Cuda out of memory?

#8
by Apotrox - opened

Hello all,

i am pretty new to the entire topic of neural networks and everything surrounding it, so pardon me if i made any rookie mistakes or ask stupid questions.

After a lot of trouble with getting all dependencies for threestudio built and installed, i tried followed the instructions on the Model Card and tried with the "basic" command given here. My GPU (3080 10GB) immediately jumps to 100%, the model gets loaded and "Epoch 0" gets started, only to fail after a minute or two due to memory running out.

Here's the full error message: torch.cuda.OutOfMemoryError: CUDA out of memory. Tried to allocate 192.00 MiB. GPU 0 has a total capacty of 10.00 GiB of which 0 bytes is free. Of the allocated memory 21.67 GiB is allocated by PyTorch, and 526.52 MiB is reserved by PyTorch but unallocated. If reserved but unallocated memory is large try setting max_split_size_mb to avoid fragmentation. See documentation for Memory Management and PYTORCH_CUDA_ALLOC_CONF

A few questions here:

  • How is it allocated roughly 22gigs even though my gpu only has 10. Does RAM count into that?
  • Would changing that allocation fix the error, even though it'd slow down the generation? If so, where would the PyTorch configs be to change that?
  • i saw that there is the keyword "train" in the command. Does it actually train the NN or does it make the NN produce 3d images/meshes/files from the 2d images provided? If it is only for training, would i have to use the ckpt like the Stable Diffusion one(or the safetensors) and put it in some kind of WebUI?

I hope someone here can point me in the right directions :)

I will Give a better answer latter on , But I highly recommend that you Run it in a cloud, Docker or VM because some model's I still struggling. Anyways I have all the Errors that you can Imagine and never got the one you have. The Ram Doesn't count that much since I have 4 GB Ram and it working properly. I will recommend until i get into your question that you tried to deploy it on HuggingFace.co. , Github or Docker. And you must use For Hugging Face.co. Streamlit. There is working perfect but the many models I still getting complicated to deploy on PC local. Just check it out the model because some of the only can run Private since the doesn't have Limitations;) Answer letter the rest. But just try what I told you and let me know. Thanks for you Accertive Question!

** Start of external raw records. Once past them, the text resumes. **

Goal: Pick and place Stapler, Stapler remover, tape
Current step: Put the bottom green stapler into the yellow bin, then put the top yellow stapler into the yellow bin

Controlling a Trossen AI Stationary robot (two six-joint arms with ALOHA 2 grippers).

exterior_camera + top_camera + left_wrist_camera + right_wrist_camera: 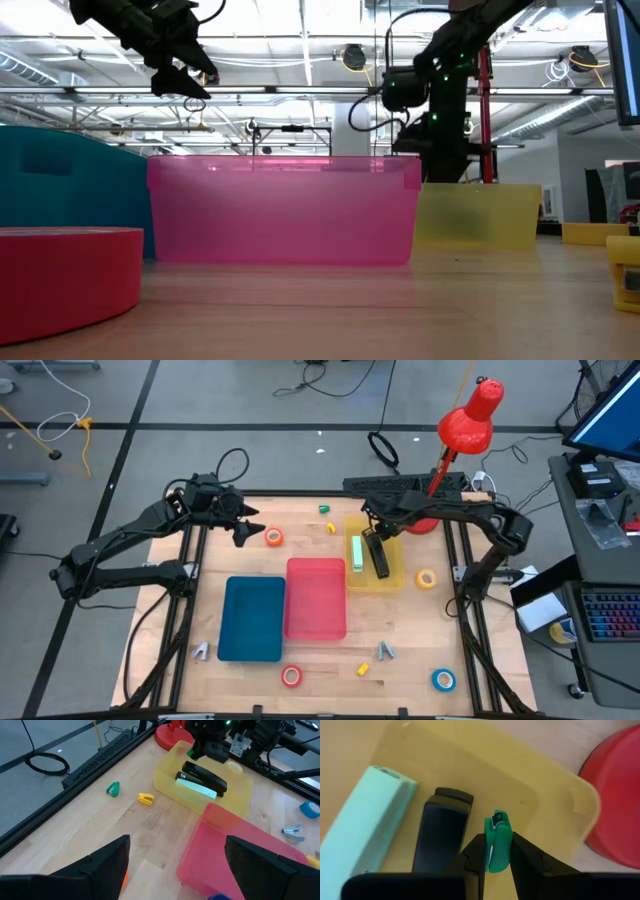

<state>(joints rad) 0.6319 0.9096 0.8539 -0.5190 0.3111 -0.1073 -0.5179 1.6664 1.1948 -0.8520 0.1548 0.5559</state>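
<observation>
- The step in hand, as I judge it, is the placing of a green staple remover: the right claw is clamped on it and hangs over the yellow tray, close above the two staplers lying there.
- The next move, I think, calls for the right claw to lower a little over a bare part of the yellow tray, beside the black stapler, and then let go, so the remover does not land on top of a stapler.
- The left claw stands wide apart and holds nothing; it hovers above the worktop, well to the left of the yellow tray, near an orange tape roll.
- The yellow tray holds a mint green stapler and the black stapler side by side.
- The pink tray touches the yellow tray at the corner and looks empty; the blue tray beyond it also looks empty.
- Still outside the trays: another green remover behind the yellow tray, a yellow tape roll just to its right, a red-orange roll and a blue roll well in front of it.
</observation>
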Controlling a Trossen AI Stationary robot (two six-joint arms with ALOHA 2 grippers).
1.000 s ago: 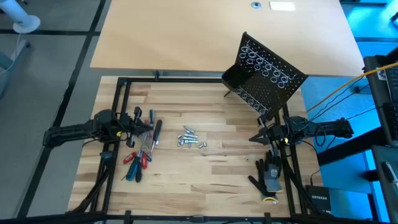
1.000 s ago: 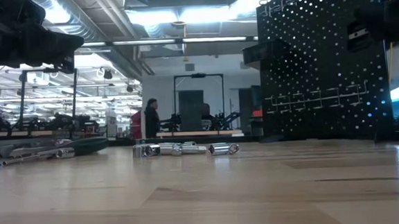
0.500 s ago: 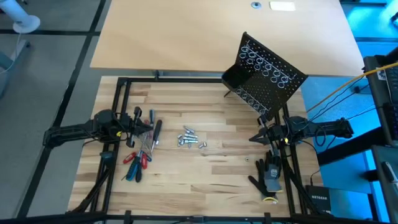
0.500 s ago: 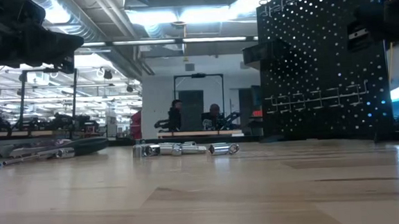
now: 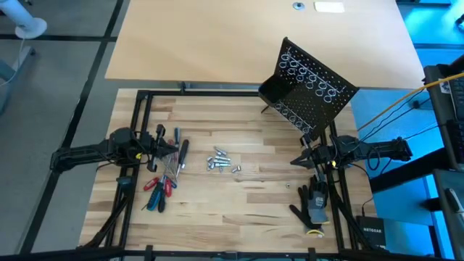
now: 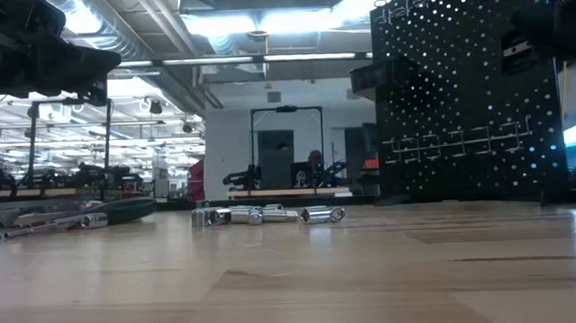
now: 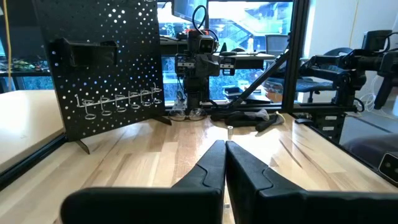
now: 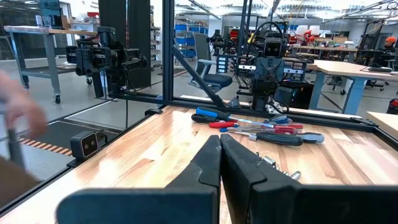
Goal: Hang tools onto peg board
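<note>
The tools (image 5: 165,174), screwdrivers with red, blue and black handles, lie in a loose heap on the table's left part and also show in the right wrist view (image 8: 264,127). Small silver bits (image 5: 221,161) lie near the middle (image 6: 266,215). The black peg board (image 5: 308,90) stands on thin legs at the far right (image 7: 106,68), its wire rings bare. My left gripper (image 7: 224,146) is shut, level above the table beside the heap (image 5: 176,148). My right gripper (image 8: 219,140) is shut, level at the right (image 5: 293,161), below the board.
A black-and-grey glove (image 5: 313,203) lies at the near right, under my right arm. A black frame (image 5: 145,94) runs around the wooden top. A large pale tabletop (image 5: 217,36) lies beyond the far edge. Bare wood lies between bits and board.
Both arms have kept still and nothing on the table has moved. Only a person far back in the room has walked across.
</note>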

Oww almost forget if you are in Virtual Machine just set 2024 GbRam and 128 for video

Other Think is that: Go to the repo in Github and Fork it to you. Then try to build and deploy

From you Repo in github you deploy in Hugging..... Running with streamlit.

Thank you very much for your answer. It appears that deploying on huggingface or any other cloud services require payment, which is exactly what i'm trying NOT to do by running the NN locally. I will try and set it up all over again. Will keep this updated whenever i find something :)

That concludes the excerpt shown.